Personal information
- Full name: Jean-Michel Larqué
- Date of birth: 8 September 1947 (age 78)
- Place of birth: Bizanos, Pyrénées-Atlantiques, France
- Height: 1.73 m (5 ft 8 in)
- Position: Midfielder

Senior career*
- Years: Team / Apps / (Gls)
- 1965: JAB Pau
- 1965–1977: Saint-Étienne / 321 / (78)
- 1977–1979: Paris Saint-Germain / 22 / (0)
- 1981–1982: RC Paris
- Total:  / 343 / (78)

International career
- 1969–1976: France / 14 / (2)

Managerial career
- 1977–1978: Paris Saint-Germain
- 1981–1982: RC Paris

= Jean-Michel Larqué =

French footballer (born 1947)

Jean-Michel Larqué (born 8 September 1947) is a French former professional footballer, and now a sports journalist.
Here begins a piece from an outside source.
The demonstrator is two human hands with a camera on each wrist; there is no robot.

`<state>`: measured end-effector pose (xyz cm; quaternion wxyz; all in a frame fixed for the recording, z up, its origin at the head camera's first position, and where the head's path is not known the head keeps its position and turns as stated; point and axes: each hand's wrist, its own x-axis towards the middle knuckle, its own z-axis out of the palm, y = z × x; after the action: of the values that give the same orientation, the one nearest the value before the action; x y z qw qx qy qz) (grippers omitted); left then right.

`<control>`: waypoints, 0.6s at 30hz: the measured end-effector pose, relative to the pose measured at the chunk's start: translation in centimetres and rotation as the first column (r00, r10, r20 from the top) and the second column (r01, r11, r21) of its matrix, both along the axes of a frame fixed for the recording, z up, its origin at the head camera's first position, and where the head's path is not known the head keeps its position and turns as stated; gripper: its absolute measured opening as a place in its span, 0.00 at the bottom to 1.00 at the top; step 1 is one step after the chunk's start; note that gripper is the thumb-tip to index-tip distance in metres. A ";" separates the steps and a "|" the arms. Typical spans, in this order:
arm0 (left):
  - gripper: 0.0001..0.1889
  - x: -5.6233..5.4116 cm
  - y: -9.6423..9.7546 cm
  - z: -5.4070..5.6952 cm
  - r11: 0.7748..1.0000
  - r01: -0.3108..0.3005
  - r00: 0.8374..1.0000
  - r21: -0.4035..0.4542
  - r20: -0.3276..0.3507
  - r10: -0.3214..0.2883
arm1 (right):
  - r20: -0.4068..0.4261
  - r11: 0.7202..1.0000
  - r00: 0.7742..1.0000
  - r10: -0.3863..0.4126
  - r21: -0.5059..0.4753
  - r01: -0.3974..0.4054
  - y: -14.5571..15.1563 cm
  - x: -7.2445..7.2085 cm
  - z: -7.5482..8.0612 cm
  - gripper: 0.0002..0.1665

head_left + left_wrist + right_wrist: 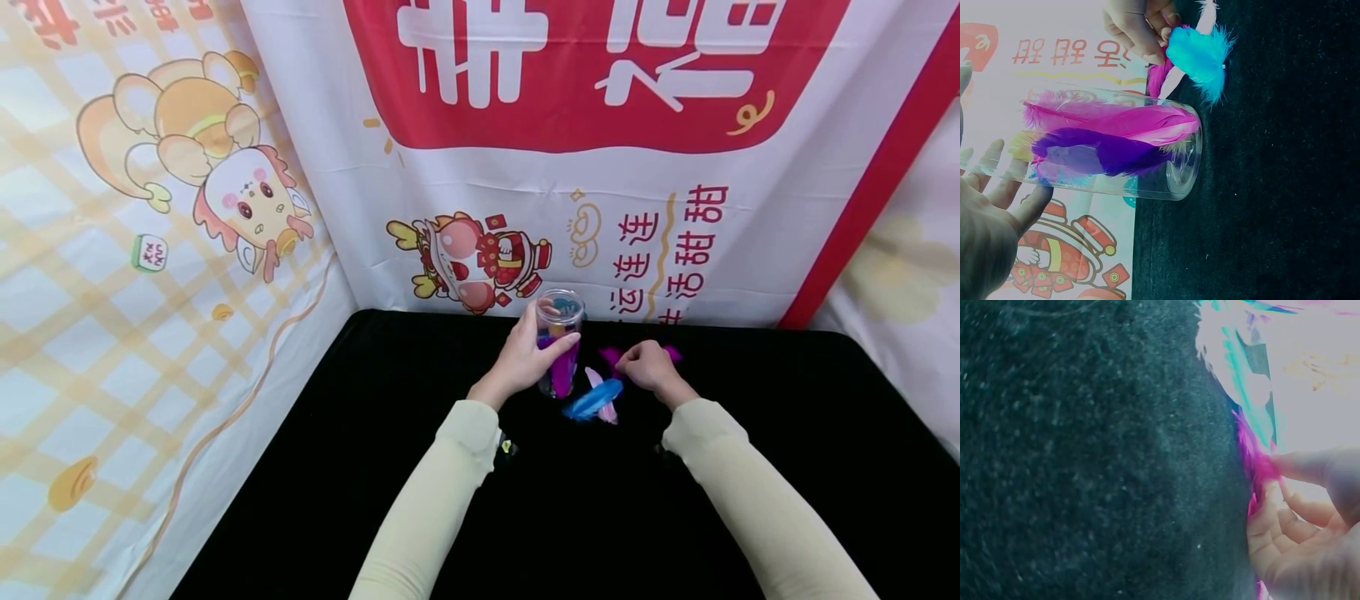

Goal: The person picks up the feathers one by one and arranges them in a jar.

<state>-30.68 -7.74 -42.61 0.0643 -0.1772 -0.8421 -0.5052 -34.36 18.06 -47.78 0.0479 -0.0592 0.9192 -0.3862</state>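
A clear jar (561, 310) stands upright on the black cloth, with purple, magenta and other coloured feathers (1104, 150) inside. My left hand (522, 354) grips the jar from its left side, thumb across the front. To the right of the jar, my right hand (651, 367) is low over the cloth. Its thumb and fingertips pinch a magenta feather (1263, 465). Between the jar and this hand, a blue feather (595, 400) lies across a pale pink feather (609, 414). Another bit of magenta feather (673, 353) shows just beyond the right hand.
Black cloth (585, 517) covers the table. Behind its far edge hangs a white and red printed curtain (480, 183). A yellow-checked printed sheet (150, 333) hangs along the left side, and pale fabric (900, 283) is at the right.
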 end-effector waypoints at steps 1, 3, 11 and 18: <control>0.45 0.0 0.0 0.0 1.000 0.001 1.000 0.000 0.000 -0.001 | -0.004 1.000 1.000 0.001 -0.002 -0.001 0.1 0.0 0.0 0.09; 0.45 0.0 0.0 0.0 1.000 0.003 1.000 0.003 -0.001 -0.003 | 0.000 1.000 1.000 0.003 -0.015 -0.003 0.2 -0.1 0.0 0.09; 0.45 -0.2 0.0 -0.1 1.000 0.000 1.000 -0.003 -0.001 0.000 | -0.004 0.995 0.999 -0.039 -0.094 0.039 0.6 -0.1 0.0 0.09; 0.45 -0.2 -0.1 -0.1 1.000 0.007 1.000 0.004 -0.001 -0.007 | -0.045 0.986 0.996 -0.073 -0.155 0.065 0.5 0.1 0.4 0.08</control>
<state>-30.86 -7.82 -42.75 0.0635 -0.1801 -0.8405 -0.5070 -34.30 18.56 -47.34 0.0064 -0.0407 0.8892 -0.4556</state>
He has also been player-coach of RC Paris, his only experience as head-coach.

==Career==
Larqué was born in Bizanos, Pyrénées-Atlantiques. As a player, Larqué played as a midfielder, and was one of the most important players for AS Saint-Étienne in the 1960s and 70s where he won all his titles. He finished his playing career in Paris with Paris Saint-Germain and RC Paris.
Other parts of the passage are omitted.